§ **THE PROBLEM**: Find the line with "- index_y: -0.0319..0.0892" in the entries below. Repeat it, every following line, and the line with "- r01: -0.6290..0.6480", exactly and with nothing added.

§ **MATERIAL PROVIDED**:
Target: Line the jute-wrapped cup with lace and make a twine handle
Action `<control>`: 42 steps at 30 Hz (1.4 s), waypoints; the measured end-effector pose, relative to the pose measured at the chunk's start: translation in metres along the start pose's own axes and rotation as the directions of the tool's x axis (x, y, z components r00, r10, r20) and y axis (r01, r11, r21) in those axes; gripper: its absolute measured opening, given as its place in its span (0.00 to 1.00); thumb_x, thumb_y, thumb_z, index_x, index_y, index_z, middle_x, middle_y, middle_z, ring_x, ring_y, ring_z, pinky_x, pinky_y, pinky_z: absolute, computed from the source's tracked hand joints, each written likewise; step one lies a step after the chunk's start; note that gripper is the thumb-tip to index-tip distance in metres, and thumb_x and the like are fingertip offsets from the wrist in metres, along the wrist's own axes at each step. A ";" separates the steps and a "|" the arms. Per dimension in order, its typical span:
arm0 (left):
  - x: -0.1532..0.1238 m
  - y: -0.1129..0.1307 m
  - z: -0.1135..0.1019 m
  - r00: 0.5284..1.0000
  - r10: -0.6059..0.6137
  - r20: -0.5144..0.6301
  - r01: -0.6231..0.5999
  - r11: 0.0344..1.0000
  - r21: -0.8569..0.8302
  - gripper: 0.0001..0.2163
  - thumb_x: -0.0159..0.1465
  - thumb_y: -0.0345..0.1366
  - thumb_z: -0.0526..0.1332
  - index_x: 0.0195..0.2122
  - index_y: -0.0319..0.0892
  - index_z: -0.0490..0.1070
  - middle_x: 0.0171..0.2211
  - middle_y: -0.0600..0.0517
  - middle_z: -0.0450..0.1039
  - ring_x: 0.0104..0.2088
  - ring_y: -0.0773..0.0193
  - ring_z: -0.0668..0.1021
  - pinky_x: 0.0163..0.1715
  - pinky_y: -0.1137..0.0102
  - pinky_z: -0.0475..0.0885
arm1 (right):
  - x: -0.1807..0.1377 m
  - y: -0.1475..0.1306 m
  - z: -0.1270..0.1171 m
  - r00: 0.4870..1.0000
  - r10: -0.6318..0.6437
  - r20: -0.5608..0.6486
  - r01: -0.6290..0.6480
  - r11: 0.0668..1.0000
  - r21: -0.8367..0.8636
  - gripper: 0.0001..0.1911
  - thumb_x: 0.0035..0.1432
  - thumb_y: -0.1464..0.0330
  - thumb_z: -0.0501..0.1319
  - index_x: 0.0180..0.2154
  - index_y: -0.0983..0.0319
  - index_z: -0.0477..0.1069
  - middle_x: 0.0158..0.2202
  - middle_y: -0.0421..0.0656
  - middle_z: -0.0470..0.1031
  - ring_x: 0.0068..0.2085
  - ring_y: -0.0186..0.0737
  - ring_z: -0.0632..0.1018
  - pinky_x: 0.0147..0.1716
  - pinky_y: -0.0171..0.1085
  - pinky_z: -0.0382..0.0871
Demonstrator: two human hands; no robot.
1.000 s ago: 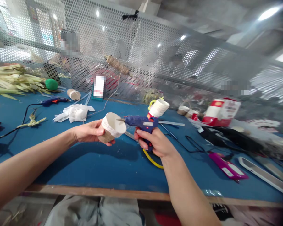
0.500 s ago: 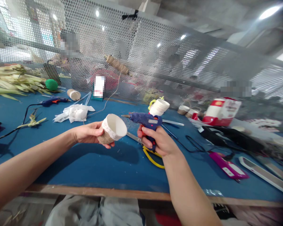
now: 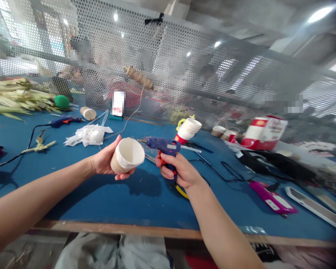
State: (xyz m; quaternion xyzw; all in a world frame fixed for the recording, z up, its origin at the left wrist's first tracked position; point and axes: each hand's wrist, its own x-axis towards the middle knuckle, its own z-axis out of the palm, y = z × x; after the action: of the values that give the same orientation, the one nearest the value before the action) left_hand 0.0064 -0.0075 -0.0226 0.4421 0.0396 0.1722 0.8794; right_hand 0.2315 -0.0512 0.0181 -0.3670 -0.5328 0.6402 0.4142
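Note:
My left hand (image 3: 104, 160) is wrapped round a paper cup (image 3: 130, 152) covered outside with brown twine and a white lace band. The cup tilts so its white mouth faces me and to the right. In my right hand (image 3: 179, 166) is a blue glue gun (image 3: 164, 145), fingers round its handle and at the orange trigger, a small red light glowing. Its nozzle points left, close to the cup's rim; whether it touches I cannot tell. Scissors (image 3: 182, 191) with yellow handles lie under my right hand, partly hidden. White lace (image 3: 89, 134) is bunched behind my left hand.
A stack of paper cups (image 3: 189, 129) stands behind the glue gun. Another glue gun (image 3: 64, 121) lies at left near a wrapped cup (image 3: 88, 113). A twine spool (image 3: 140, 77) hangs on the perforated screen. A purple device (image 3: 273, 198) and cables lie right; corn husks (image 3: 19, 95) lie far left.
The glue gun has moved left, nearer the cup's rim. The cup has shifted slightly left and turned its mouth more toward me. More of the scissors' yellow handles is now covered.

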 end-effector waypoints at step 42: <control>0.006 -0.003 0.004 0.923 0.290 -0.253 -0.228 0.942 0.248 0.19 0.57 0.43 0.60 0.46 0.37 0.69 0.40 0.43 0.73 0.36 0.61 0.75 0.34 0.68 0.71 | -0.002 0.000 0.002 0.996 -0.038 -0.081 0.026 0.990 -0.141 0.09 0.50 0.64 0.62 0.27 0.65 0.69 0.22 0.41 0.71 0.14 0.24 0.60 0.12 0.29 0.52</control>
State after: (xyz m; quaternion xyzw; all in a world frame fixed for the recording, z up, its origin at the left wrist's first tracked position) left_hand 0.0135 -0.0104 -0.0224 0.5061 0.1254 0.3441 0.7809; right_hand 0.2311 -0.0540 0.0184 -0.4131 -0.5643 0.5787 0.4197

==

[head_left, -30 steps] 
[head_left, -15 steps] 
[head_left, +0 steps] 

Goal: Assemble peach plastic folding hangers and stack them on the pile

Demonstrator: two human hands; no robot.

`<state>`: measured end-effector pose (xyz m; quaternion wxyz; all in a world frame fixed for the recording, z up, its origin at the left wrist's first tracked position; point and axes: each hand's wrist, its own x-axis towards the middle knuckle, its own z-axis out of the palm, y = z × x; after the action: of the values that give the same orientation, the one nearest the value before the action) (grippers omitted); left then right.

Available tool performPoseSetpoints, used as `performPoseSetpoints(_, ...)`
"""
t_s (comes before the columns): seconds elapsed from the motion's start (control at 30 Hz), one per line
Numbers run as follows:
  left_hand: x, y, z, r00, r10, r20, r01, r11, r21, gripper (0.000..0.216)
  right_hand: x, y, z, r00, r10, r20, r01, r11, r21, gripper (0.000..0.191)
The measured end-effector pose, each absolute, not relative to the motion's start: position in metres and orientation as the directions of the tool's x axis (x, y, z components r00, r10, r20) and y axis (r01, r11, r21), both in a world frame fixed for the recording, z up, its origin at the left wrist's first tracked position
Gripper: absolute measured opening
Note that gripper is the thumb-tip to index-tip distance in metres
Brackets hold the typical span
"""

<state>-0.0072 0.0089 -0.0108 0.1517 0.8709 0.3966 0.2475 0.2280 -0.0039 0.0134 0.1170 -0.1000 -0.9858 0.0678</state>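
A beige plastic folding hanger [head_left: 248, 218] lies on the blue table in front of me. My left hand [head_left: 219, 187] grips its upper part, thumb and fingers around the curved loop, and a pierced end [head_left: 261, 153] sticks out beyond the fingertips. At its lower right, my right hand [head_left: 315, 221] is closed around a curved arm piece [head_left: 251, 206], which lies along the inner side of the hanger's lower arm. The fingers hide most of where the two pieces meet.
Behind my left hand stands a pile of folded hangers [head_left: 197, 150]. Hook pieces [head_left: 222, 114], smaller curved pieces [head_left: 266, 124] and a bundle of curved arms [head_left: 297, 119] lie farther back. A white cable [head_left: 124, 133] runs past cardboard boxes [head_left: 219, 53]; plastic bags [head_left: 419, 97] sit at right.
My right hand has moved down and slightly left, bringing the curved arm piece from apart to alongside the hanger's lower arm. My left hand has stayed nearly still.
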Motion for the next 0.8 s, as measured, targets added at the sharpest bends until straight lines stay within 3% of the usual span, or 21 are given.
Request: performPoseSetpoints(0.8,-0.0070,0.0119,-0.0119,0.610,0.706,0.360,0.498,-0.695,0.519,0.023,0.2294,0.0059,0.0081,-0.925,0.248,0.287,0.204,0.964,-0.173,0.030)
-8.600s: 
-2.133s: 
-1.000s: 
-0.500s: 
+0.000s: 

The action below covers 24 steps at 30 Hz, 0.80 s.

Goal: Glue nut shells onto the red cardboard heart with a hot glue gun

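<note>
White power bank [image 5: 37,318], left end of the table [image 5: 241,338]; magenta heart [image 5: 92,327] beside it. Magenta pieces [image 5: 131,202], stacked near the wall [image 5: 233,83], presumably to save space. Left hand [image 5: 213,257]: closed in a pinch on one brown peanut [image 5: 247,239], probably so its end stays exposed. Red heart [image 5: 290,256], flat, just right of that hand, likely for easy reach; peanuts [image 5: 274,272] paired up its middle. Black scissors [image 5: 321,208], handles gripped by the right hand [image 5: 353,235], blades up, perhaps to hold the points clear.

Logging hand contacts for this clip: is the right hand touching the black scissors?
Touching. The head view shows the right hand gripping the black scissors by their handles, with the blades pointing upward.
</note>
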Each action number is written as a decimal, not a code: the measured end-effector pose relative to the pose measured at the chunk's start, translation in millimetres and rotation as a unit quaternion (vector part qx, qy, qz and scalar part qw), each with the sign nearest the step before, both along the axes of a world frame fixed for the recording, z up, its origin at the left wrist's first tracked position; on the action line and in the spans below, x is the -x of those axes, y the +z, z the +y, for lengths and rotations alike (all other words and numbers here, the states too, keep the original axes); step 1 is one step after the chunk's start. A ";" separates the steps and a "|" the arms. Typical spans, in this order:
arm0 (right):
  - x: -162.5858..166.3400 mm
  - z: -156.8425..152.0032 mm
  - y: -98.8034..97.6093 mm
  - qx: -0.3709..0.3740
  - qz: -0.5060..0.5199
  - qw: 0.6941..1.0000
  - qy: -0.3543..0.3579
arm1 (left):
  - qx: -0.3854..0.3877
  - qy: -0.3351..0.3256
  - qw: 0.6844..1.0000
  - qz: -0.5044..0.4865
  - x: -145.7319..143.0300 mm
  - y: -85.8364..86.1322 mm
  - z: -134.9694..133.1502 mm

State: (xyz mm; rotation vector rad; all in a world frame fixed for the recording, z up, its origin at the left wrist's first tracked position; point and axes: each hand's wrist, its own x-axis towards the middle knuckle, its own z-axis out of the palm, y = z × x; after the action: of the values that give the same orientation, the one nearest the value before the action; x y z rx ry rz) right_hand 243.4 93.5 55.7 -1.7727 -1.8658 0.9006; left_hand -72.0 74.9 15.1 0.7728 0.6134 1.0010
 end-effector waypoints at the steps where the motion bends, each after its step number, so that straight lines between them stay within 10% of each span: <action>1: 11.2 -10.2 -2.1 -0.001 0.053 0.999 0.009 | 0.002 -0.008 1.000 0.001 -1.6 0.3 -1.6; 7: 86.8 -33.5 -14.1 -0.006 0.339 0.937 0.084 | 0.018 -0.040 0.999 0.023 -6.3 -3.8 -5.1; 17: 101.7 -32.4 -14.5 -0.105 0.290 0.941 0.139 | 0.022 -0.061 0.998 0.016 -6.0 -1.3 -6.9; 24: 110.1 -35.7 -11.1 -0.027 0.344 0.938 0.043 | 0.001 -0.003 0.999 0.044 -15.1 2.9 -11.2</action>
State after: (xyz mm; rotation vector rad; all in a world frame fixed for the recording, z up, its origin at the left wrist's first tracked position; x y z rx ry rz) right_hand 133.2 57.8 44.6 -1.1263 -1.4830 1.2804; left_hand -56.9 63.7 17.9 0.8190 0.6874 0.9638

§ **RESPONSE BOX**:
  - index_y: -0.0319..0.0892
  - index_z: -0.0490..0.1070
  - middle_x: 0.0171..0.2211
  - middle_y: -0.0600..0.0517
  - middle_z: -0.0450..0.1039
  - ring_x: 0.0104..0.2088
  - ring_y: -0.0773..0.0193
  - ring_z: -0.0668..0.1021
  - pinky_x: 0.0163..0.1715
  - pinky_y: -0.1137..0.0102
  - pinky_z: -0.0475..0.0885
arm1 (right):
  - x: -0.1807..0.1377 m
  - y: -0.1475..0.1306 m
  - z: -0.1270..0.1171 m
  - r00: 0.4870..1.0000
  - r10: -0.6318..0.6437
  - r20: -0.5608..0.6486
  - r01: -0.6290..0.6480

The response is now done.